7.                                        NON-ASSIGNABILITY .

 

The Option shall not be transferable by the Non-Employee Director otherwise than by will or by the laws of descent and distribution or pursuant to a qualified domestic relations order as defined by the Code or Title I of the Employee Retirement Income Security Act or the rules thereunder.  However, the Non-Employee Director, with the approval of the Administrator, may transfer the Option for no consideration to or for the benefit of the Non-Employee Director’s Immediate Family (including, without limitation, to a trust for the benefit of the Non-Employee Director’s Immediate Family or to a partnership or limited liability company for one or more members of the Non-Employee Director’s Immediate Family), subject to such limits as the Administrator may establish, and the transferee shall remain subject to all the terms and conditions applicable to the Option prior to such transfer and each such transferee shall so acknowledge in writing as a condition precedent to the effectiveness of such transfer.  Except as provided in the previous sentence, the Option shall be exercisable, during the Non-Employee Director’s lifetime, only by the Non-Employee Director (or, in the event of legal incapacity or incompetency, by the Non-Employee Director’s guardian or representative) and shall not be assigned, pledged or hypothecated in any way (whether by operation of law or otherwise) and shall not be subject to execution, attachment or similar process.  Any attempted transfer, assignment, pledge, hypothecation or other disposition of the Option or of any rights granted hereunder contrary to the provisions of this Section 7, or the levy of any attachment or similar process upon the Option shall be null and void.
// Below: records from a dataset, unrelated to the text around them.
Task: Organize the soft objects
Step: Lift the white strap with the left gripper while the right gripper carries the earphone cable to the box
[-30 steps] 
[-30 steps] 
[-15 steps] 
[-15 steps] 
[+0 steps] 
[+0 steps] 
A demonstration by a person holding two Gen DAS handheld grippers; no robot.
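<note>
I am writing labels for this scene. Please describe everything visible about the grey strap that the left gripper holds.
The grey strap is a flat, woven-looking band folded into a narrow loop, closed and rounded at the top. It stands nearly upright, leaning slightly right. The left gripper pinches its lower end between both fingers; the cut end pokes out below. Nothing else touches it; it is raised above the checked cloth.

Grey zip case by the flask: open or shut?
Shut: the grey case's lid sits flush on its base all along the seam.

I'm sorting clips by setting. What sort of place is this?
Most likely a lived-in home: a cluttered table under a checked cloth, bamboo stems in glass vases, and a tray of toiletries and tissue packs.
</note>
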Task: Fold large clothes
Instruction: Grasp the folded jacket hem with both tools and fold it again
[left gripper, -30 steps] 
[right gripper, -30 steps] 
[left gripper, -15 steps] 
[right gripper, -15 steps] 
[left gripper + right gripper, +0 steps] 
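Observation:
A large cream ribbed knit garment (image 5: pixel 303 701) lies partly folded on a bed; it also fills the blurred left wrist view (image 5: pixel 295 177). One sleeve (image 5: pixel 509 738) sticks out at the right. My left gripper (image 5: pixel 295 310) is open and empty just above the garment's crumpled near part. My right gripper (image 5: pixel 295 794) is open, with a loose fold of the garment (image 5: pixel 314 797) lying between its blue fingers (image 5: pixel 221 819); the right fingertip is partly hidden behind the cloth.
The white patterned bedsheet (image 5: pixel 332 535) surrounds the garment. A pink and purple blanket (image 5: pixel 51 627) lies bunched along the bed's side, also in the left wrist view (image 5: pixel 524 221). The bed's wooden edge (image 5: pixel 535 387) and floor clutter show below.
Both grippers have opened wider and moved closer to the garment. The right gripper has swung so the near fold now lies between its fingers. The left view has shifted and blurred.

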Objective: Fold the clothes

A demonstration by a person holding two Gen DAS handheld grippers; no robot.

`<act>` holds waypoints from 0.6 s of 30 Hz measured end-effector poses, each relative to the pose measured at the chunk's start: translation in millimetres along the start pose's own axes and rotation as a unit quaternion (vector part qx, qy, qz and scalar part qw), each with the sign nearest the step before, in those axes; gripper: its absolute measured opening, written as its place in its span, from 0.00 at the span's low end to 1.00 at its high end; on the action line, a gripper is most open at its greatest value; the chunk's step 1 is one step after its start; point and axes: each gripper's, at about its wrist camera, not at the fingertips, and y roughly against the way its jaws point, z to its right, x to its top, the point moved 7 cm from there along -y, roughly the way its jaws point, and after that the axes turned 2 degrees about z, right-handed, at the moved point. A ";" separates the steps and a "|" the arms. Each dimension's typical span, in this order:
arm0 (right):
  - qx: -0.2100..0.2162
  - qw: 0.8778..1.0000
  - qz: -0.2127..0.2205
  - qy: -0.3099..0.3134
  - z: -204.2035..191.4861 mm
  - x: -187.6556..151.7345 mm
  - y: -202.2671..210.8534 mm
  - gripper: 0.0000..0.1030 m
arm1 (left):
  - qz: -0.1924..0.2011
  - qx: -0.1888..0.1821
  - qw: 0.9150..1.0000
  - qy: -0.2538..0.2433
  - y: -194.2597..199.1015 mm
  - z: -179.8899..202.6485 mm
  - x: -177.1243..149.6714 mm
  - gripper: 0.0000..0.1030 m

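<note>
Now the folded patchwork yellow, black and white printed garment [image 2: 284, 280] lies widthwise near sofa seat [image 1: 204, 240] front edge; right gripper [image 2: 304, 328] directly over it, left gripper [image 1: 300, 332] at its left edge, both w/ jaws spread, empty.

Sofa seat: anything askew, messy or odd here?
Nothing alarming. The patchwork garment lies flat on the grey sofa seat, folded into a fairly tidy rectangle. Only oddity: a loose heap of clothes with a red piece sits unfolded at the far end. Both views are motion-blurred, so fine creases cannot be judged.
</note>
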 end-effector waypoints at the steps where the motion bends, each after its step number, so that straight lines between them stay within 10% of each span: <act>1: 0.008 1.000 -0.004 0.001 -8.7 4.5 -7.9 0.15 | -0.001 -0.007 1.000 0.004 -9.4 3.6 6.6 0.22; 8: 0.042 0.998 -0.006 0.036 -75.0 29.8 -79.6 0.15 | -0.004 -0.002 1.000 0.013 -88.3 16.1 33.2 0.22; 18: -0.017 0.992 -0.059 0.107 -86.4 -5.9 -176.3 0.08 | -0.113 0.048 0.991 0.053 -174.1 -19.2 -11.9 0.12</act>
The term “Immediate Family” shall mean the Non-Employee Director’s spouse, former spouse, parents, children, stepchildren, adoptive relationships, sisters, brothers, nieces, nephews and grandchildren (and, for this purpose, shall also include the Non-Employee Director.)

 

8.                                        NO RIGHTS AS STOCKHOLDER UNTIL EXERCISE .

 

The Non-Employee Director shall have no rights as a stockholder with respect to Shares subject to this Agreement until registration of the Shares in the Company’s share register in the name of the Non-Employee Director.  Except as is expressly provided in the Plan with respect to certain changes in the capitalization of the Company, no adjustment shall be made for dividends or similar rights for which the record date is prior to the date of such registration.

 

9.                                        ADJUSTMENTS .

 

The Plan contains provisions covering the treatment of Options in a number of contingencies such as stock splits and mergers.  Provisions in the Plan for adjustment with respect to stock subject to Options and the related provisions with respect to successors to the business of the Company are hereby made applicable hereunder and are incorporated herein by reference.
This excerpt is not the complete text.